— Так их под землю спрятали и чарами накрыли, — хмыкнул домовой. — Правда, для этого потребовалось столько сил, что часть заводских так на месте и умерло, а остальные впали в спячку.
— Заводские — это… — Я многозначительно оборвала фразу, ожидая продолжения.

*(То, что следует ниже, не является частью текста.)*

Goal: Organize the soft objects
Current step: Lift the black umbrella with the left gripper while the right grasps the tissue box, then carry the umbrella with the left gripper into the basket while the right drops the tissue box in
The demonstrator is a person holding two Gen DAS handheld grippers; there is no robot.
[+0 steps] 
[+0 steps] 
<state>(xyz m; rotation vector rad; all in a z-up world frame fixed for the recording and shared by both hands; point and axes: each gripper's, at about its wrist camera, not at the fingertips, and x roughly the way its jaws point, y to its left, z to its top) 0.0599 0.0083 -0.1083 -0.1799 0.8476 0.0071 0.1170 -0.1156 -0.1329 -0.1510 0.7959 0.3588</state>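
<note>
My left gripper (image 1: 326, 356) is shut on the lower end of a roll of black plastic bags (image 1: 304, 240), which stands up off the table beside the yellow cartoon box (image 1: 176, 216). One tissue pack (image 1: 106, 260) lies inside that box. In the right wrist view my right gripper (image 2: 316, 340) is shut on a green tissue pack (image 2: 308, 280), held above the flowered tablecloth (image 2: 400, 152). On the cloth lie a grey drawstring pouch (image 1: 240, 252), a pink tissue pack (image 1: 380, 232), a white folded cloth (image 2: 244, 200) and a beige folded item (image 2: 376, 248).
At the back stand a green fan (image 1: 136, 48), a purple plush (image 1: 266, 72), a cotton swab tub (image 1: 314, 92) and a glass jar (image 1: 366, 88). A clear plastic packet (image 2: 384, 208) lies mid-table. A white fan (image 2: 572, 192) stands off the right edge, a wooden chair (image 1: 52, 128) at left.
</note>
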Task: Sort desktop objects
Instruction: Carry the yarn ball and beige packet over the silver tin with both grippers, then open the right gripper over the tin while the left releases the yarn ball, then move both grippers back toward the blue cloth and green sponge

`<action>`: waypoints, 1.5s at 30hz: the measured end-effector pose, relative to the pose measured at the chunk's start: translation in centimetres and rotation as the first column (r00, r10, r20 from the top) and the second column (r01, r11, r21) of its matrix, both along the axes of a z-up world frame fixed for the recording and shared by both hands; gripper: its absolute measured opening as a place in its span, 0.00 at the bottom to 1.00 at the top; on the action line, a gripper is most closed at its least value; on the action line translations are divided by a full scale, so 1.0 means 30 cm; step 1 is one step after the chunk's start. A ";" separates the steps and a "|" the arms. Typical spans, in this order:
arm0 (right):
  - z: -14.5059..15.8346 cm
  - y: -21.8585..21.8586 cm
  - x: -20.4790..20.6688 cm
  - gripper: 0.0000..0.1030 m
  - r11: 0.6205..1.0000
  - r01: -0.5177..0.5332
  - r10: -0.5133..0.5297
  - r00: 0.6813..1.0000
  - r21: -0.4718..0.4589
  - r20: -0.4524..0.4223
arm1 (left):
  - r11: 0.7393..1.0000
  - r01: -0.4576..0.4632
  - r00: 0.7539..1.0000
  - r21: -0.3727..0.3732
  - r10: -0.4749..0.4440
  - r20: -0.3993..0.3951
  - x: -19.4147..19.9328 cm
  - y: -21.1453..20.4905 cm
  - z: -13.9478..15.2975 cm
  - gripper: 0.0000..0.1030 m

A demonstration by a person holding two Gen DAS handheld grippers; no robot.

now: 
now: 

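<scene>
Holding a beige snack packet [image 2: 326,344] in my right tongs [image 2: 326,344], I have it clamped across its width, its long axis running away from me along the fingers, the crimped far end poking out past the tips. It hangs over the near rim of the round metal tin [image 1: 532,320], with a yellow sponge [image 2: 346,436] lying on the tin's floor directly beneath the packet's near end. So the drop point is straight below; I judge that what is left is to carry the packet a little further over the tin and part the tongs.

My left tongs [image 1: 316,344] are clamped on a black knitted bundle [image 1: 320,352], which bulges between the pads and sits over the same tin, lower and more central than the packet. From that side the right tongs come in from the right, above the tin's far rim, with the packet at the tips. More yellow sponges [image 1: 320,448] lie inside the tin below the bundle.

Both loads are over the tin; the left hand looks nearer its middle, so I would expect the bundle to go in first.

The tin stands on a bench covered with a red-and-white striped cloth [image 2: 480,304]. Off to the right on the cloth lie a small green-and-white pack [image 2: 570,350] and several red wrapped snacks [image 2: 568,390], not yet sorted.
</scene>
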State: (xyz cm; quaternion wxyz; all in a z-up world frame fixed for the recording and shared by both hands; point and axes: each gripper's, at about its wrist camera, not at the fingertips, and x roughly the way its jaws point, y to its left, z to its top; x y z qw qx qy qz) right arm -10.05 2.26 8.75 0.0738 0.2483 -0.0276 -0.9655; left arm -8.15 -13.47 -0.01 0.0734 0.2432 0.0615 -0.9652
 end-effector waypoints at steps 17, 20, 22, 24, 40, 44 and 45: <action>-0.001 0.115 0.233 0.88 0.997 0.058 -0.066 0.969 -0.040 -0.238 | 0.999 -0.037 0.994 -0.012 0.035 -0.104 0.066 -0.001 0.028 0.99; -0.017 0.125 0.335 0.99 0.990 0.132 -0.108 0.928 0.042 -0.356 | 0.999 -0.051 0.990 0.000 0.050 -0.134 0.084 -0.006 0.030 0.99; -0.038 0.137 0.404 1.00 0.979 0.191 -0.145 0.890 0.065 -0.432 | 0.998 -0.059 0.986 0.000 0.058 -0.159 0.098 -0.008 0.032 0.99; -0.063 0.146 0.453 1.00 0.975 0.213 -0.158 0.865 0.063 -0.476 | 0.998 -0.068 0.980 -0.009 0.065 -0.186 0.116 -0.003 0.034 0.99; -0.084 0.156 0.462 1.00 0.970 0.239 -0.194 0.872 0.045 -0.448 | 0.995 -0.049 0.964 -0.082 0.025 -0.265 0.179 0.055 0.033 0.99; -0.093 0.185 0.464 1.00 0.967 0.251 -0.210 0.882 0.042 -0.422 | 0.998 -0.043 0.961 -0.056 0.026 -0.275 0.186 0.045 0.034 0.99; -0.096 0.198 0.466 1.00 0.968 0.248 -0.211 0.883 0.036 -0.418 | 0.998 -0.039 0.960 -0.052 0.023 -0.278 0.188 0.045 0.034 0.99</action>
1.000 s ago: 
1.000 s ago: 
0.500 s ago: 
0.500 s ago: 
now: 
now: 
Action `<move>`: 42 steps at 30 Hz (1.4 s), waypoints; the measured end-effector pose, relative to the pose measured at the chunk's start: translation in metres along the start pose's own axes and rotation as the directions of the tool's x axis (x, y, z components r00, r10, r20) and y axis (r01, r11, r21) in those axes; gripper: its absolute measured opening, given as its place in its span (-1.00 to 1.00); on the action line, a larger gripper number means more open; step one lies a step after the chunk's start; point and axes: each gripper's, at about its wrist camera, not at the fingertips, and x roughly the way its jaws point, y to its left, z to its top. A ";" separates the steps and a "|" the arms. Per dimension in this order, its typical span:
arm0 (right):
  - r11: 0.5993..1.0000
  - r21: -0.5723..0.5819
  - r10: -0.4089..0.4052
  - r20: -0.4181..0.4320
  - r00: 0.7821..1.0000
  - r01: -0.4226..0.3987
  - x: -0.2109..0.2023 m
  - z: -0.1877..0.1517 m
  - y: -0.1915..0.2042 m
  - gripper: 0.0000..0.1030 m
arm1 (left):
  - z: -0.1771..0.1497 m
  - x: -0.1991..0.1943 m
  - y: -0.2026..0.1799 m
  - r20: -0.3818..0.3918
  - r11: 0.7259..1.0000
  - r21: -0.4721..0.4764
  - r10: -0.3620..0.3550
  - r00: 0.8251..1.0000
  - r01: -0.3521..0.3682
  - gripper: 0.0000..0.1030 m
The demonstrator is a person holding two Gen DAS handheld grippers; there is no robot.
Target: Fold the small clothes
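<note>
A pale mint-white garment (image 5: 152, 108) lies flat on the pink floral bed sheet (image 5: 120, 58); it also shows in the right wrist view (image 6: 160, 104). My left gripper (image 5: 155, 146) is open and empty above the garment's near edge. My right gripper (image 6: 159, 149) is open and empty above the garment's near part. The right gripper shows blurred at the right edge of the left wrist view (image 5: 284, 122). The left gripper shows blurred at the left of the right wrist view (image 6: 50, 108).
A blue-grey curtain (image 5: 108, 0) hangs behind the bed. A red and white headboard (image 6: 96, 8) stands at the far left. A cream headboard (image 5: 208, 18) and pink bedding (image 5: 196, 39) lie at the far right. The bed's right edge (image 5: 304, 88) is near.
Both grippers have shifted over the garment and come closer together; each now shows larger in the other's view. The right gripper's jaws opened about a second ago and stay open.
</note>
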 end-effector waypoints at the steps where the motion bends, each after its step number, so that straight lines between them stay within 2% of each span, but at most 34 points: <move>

— Это наши братья, но работают не в домах, а на заводах, — понял мой посыл мужичок. — Эх, сколько всего попортили эти Гуттанберги, когда вторглись в Зветландию. Нарушили равновесие, одолели нас своим зверством и тьмой.
Я сочувствующе вздохнула.
— Там, откуда я прибыла, тоже всякая дичь творится. — С тоской взглянула в окно и обнаружила, что уже стемнело.
— У вас так быстро садится солнце — раз и всё.
— Да, есть такое, — хозяйник поднялся со стула и двинулся в сторону окна.
Что-то там колданул, отчего проявилась та самая балконная дверь, которая вызвала у меня столько вопросов.
— Спасибо, Мойшта,— Я тоже поднялась, сладко потянулась, аж суставы хрустнули, и присоединилась к хозяйнику. — Давно пора посидеть в этом замечательном кресле, свежим воздухом подышать.
Как и ожидалось, кресло-качалка оказалось мега-удобным, а ещё, стоило мне на нём устроиться, как в ладонях встрепенулся кокон. Он и так пульсировал, пока я всё это время держала его в руках и поглаживала, а сейчас ощутимо зашевелился.
— Смотри! — шепнула я домовому.
Он тут же подошёл поближе и, затаив дыхание, наблюдал, как тихонько треснула стенка кокона, как маленькая, но сильная ручка упорно ломала её, пока нашим глазам не предстало воистину дивное зрелище. Хрупкая, абсолютно голенькая малышка с большими золотистыми крылышками, которые прорезали белые прожилки, трогательно оглядывалась по сторонам.
— Кто ты, малышка? — тихонечко спросила я.
Миниатюрная девочка, настоящая дюймовочка, только с крылышками, обратила на меня свой невероятный взгляд. Огромные глазищи насыщенного бирюзового цвета покорили моё сердце раз и навсегда. Крохотный носик, пухлые розовые губки, румяные щёчки — самая настоящая прелесть! Надо бы ей одежку какую-нибудь сделать, да и Мойшта одет не сказать, что хорошо. Того и гляди ткань расползётся, и вряд ли мне понравится его первозданный вид.
— Сияющая! — воскликнула девочка вполне себе внятно.
То есть это не младенец как у людей, а вполне себе личность. Интересно, а до кокона она была кем? Гусеничкой, типа Абсолема? Перед глазами тут же встала картинка курящей трубку гусеницы, которая абсолютно не вязалась с этой прелестью. Я даже головой тряхнула, чтобы прогнать неуместное воспоминание.
— Ты первая из своих, да? — спросил её хозяйник.
Девочка задумалась. Её крылышки трепетали, сама же она словно принюхивалась.
— Первая, остальные спят. — Её мелодичный голосок радовал слух. — Я — Эйвери, можно просто Эйва.
— А я — Маша, но в теле Виолетты. — Не удержалась — аккуратно погладила Эйву по головке. — Тебе бы платьишко смастерить. О, кажется, я знаю, из чего его можно сделать — у меня есть красивый носовой платочек с кружевом, тоненький, тебе подойдёт.